Helion, a nuclear fusion company based in Washington, is also building one of the world’s first fusion power plants. Helion uses deuterium and helium-3 as fuel and creates fusion in “very short pulses” repeatedly, rather through a sustained effort over an extended period of time, Helion VP of Public Affairs Jackie Siebens told Tech Brew. The company broke ground on its power plant in Washington over the summer.
“We’re involved in conversations about the massive [energy] demand from things like AI and data centers and all that, but also our vision is to bring reliable, affordable, clean energy to the world,” Siebens said. “We envision driving the cost of clean electricity down, far below what most people thought was possible.”
Policy support
In order for fusion to help meet some US energy demand, it needs to be scaled up domestically, Siebens said. But at the moment, Helion is “overly dependent” on China for many of its material needs.

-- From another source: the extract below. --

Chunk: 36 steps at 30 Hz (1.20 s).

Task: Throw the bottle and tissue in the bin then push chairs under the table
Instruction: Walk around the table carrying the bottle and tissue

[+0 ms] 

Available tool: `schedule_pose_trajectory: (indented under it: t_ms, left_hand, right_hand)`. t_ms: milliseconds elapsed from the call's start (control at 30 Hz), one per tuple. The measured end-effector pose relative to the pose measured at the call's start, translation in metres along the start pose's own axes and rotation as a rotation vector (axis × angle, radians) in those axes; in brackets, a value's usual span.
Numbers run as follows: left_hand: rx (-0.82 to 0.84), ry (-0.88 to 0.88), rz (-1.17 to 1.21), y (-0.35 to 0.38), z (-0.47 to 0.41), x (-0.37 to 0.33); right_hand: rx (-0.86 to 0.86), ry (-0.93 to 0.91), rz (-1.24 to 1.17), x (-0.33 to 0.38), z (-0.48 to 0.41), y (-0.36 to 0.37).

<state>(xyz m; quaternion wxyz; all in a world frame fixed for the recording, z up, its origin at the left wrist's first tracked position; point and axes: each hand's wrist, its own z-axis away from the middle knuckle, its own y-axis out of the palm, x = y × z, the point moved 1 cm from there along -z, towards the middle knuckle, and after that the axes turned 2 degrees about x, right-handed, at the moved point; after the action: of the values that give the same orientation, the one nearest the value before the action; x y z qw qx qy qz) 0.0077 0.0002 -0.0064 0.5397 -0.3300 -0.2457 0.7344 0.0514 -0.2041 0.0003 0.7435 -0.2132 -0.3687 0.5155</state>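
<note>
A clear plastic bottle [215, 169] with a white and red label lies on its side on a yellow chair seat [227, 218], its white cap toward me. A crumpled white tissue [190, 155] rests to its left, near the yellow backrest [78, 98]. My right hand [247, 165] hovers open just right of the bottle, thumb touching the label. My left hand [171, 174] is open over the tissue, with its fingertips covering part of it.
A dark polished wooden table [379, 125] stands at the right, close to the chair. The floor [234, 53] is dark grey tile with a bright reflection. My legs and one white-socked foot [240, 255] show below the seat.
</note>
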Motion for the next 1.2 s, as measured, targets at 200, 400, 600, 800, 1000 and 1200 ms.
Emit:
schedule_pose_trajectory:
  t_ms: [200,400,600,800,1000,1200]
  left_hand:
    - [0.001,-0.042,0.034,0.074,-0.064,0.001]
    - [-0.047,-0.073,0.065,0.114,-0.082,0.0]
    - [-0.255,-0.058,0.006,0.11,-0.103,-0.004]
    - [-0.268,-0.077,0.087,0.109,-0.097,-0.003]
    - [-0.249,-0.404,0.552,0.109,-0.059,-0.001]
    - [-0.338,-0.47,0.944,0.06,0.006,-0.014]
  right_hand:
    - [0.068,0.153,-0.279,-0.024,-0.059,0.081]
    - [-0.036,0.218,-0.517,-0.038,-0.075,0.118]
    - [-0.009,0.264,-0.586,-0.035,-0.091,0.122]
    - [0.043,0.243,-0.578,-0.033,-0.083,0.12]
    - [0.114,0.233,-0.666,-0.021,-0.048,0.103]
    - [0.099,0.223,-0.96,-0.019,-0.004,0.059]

There are “many vendors here in the US that we are hoping to see scale up production so that as we deploy our first plant, we turn ‘first of a kind’ into ‘first of many,’” Siebens said. “But at the end of the day, they have to be incentivized to scale up that production.”
That’s why she’s “thrilled” about the possibility of fusion components being eligible for the 45X Advanced Manufacturing Tax Credit via the Fusion Advanced Manufacturing Parity Act, bipartisan legislation introduced in the House of Representatives last month.
“We just don’t want to end up in a situation where we invent here [but] we don’t scale it here,” Siebens said. “Whoever actually leads in scaling this technology is going to have the strategic advantage of the century. And we want to make sure we don’t miss out on that.”